**Task description:** Which lines run from the line with "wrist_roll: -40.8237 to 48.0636" through the line with "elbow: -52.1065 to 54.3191" in the entries below? Print them exactly, both ends included, and nothing more.
--- Records shown ---
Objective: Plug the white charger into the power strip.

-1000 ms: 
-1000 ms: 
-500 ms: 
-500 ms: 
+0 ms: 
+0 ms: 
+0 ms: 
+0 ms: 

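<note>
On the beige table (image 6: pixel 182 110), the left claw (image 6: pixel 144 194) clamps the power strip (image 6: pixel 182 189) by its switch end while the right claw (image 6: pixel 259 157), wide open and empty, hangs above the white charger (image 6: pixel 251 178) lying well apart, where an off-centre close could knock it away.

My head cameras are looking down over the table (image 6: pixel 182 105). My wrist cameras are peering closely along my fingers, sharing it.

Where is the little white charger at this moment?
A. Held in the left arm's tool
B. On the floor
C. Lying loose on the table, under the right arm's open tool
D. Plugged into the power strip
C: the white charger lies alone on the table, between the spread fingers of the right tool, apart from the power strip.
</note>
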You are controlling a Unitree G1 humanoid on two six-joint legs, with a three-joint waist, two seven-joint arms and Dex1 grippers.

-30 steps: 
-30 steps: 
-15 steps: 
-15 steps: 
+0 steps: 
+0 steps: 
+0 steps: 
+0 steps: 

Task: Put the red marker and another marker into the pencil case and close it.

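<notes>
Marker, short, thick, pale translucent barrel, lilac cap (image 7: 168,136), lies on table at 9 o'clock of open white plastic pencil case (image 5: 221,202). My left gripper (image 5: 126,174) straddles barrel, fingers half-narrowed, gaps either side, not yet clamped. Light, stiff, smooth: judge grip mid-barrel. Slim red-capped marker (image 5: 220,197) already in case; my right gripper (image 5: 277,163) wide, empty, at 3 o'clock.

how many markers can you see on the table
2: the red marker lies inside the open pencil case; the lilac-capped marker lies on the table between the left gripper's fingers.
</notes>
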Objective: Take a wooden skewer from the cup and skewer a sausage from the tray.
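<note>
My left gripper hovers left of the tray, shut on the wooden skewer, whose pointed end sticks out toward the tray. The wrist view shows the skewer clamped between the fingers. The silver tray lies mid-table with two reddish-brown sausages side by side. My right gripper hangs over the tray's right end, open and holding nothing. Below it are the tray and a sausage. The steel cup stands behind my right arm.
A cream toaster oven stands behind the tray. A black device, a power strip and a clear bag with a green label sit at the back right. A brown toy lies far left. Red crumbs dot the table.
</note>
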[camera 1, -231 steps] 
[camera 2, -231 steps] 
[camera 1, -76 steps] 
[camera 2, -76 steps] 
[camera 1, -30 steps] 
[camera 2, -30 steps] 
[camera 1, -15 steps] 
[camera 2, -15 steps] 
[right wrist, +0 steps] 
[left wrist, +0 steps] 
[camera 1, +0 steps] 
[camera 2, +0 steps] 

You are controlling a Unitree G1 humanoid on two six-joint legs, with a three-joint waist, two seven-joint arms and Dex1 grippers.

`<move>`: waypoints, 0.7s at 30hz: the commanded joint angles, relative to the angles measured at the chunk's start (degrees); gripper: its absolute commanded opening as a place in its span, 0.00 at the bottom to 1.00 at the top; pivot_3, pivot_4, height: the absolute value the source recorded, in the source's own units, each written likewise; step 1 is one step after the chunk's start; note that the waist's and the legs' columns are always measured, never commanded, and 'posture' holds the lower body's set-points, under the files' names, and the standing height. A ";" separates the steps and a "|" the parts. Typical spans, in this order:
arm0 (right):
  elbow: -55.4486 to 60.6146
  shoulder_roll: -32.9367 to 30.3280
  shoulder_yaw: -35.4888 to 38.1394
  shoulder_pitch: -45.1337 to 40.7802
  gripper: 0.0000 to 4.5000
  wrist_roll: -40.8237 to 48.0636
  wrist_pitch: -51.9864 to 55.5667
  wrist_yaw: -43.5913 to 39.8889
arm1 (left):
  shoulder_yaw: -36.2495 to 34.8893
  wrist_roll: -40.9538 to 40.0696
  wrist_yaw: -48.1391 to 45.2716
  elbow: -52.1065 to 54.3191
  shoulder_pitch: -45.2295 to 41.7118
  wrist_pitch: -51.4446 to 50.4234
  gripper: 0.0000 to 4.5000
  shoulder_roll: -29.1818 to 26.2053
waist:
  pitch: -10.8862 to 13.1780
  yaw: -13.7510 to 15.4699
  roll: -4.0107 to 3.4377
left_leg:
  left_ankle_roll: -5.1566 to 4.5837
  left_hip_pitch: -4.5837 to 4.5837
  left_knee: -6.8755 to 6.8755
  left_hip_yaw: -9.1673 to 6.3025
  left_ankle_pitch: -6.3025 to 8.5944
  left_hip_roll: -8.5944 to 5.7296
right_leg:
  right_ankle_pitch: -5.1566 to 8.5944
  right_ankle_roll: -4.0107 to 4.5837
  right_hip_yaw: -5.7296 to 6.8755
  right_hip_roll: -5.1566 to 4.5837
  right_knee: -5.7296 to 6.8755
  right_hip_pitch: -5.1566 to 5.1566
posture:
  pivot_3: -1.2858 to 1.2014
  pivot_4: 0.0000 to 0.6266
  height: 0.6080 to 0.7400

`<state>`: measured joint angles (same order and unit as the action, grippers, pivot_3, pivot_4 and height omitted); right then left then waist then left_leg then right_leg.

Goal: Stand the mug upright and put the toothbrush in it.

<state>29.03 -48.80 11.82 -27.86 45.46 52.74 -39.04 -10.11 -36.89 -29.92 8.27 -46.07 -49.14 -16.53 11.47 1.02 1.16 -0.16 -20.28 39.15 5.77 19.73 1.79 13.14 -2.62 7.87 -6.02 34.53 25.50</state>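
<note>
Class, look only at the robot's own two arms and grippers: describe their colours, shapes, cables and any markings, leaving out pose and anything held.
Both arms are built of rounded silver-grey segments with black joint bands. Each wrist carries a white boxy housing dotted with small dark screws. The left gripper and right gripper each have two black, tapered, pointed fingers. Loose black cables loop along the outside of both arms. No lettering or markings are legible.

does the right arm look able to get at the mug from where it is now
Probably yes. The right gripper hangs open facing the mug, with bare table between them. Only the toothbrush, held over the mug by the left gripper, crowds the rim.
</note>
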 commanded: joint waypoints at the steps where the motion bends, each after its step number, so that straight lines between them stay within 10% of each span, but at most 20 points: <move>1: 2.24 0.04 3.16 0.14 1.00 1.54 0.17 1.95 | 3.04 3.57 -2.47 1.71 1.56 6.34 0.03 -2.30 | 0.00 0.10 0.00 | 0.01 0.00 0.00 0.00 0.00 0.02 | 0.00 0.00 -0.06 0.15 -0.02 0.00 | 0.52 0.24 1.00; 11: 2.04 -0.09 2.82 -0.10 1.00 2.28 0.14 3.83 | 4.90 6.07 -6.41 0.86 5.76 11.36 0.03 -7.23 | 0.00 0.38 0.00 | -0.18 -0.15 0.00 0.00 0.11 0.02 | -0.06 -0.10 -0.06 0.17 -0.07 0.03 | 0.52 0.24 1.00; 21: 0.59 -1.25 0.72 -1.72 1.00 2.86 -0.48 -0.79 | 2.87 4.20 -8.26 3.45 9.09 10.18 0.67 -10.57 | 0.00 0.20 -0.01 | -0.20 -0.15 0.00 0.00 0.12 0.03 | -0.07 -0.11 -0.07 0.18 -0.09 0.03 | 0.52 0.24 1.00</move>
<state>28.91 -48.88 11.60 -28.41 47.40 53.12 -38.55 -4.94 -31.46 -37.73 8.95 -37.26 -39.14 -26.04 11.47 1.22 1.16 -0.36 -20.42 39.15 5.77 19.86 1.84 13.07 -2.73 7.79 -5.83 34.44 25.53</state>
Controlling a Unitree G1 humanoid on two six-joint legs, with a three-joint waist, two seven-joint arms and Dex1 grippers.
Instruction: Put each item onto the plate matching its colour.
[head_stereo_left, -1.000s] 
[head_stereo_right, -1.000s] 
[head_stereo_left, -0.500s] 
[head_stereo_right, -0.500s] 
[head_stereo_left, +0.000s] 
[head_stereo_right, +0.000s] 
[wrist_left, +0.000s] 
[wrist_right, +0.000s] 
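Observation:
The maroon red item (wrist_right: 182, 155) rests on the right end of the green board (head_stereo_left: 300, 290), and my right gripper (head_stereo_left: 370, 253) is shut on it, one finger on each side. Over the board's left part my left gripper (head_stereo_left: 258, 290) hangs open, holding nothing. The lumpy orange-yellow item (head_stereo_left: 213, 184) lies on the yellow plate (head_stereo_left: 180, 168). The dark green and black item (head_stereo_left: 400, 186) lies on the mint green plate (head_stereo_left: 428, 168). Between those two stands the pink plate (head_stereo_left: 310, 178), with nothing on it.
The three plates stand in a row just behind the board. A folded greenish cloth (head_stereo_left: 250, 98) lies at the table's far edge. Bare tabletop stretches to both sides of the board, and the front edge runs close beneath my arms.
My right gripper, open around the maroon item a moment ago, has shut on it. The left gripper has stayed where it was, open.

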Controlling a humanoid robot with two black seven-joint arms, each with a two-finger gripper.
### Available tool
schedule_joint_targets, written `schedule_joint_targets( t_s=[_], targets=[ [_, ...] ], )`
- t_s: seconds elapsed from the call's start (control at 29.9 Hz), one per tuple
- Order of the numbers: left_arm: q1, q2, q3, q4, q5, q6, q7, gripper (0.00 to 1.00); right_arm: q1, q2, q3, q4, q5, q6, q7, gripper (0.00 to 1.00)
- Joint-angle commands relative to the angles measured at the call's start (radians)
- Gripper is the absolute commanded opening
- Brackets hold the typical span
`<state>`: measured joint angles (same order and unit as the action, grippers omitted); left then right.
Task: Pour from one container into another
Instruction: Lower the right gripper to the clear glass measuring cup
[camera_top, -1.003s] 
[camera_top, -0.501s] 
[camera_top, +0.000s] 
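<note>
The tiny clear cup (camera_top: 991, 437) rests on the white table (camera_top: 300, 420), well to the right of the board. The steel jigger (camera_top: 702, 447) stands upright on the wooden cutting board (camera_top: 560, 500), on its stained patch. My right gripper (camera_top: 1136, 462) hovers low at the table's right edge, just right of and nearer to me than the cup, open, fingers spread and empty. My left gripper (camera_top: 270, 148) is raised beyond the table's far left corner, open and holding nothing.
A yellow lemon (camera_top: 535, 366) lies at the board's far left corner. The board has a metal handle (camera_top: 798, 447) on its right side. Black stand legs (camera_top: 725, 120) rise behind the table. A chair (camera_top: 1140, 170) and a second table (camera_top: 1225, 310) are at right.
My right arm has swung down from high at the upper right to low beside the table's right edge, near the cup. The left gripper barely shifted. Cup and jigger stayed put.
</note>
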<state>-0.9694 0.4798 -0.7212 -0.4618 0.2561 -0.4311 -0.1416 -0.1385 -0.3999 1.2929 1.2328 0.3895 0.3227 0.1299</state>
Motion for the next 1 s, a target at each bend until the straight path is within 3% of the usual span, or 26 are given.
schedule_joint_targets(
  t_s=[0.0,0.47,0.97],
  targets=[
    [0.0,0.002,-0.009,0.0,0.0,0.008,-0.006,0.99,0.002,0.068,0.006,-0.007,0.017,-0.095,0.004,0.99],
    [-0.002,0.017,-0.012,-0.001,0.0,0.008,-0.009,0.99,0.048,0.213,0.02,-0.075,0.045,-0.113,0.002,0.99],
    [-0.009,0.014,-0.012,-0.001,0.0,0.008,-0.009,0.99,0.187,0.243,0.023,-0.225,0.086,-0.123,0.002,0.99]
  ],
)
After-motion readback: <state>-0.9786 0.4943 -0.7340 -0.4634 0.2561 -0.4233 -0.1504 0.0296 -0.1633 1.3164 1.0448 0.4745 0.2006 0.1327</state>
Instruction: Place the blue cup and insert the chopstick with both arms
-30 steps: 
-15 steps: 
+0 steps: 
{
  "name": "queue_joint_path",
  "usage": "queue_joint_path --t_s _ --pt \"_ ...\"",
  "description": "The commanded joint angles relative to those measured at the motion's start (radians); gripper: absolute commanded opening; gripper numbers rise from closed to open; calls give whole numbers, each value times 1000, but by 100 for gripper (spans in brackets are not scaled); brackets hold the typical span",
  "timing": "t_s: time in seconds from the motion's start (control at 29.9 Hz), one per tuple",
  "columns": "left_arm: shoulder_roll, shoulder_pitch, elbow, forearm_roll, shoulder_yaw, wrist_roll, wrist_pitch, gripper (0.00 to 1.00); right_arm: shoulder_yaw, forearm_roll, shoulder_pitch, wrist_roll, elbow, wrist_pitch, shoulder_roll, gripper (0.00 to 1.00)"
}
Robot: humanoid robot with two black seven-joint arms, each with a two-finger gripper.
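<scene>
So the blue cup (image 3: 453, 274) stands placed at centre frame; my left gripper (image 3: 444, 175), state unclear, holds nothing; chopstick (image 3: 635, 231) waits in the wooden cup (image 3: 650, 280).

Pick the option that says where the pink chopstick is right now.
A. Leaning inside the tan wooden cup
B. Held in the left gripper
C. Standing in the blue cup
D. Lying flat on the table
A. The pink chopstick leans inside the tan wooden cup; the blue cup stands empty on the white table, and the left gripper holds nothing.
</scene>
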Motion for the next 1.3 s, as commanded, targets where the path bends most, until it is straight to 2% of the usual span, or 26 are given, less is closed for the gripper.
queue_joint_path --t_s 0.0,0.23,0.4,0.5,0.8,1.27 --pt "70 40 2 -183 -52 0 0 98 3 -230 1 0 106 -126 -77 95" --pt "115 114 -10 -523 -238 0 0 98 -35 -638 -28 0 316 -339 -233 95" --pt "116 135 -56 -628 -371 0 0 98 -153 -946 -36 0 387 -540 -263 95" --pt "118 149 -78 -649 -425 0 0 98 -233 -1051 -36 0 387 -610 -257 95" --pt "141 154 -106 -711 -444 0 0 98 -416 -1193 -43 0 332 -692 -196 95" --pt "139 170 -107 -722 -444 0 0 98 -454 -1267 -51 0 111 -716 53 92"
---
**Exercise response:**
  wrist_roll: -40.8237 to 48.0636
  wrist_pitch: -51.9864 to 55.5667
  wrist_yaw: -43.5913 to 39.8889
arm1 (left):
  shoulder_yaw: -36.2495 to 34.8893
  wrist_roll: -40.9538 to 40.0696
  wrist_yaw: -48.1391 to 45.2716
  elbow: -52.1065 to 54.3191

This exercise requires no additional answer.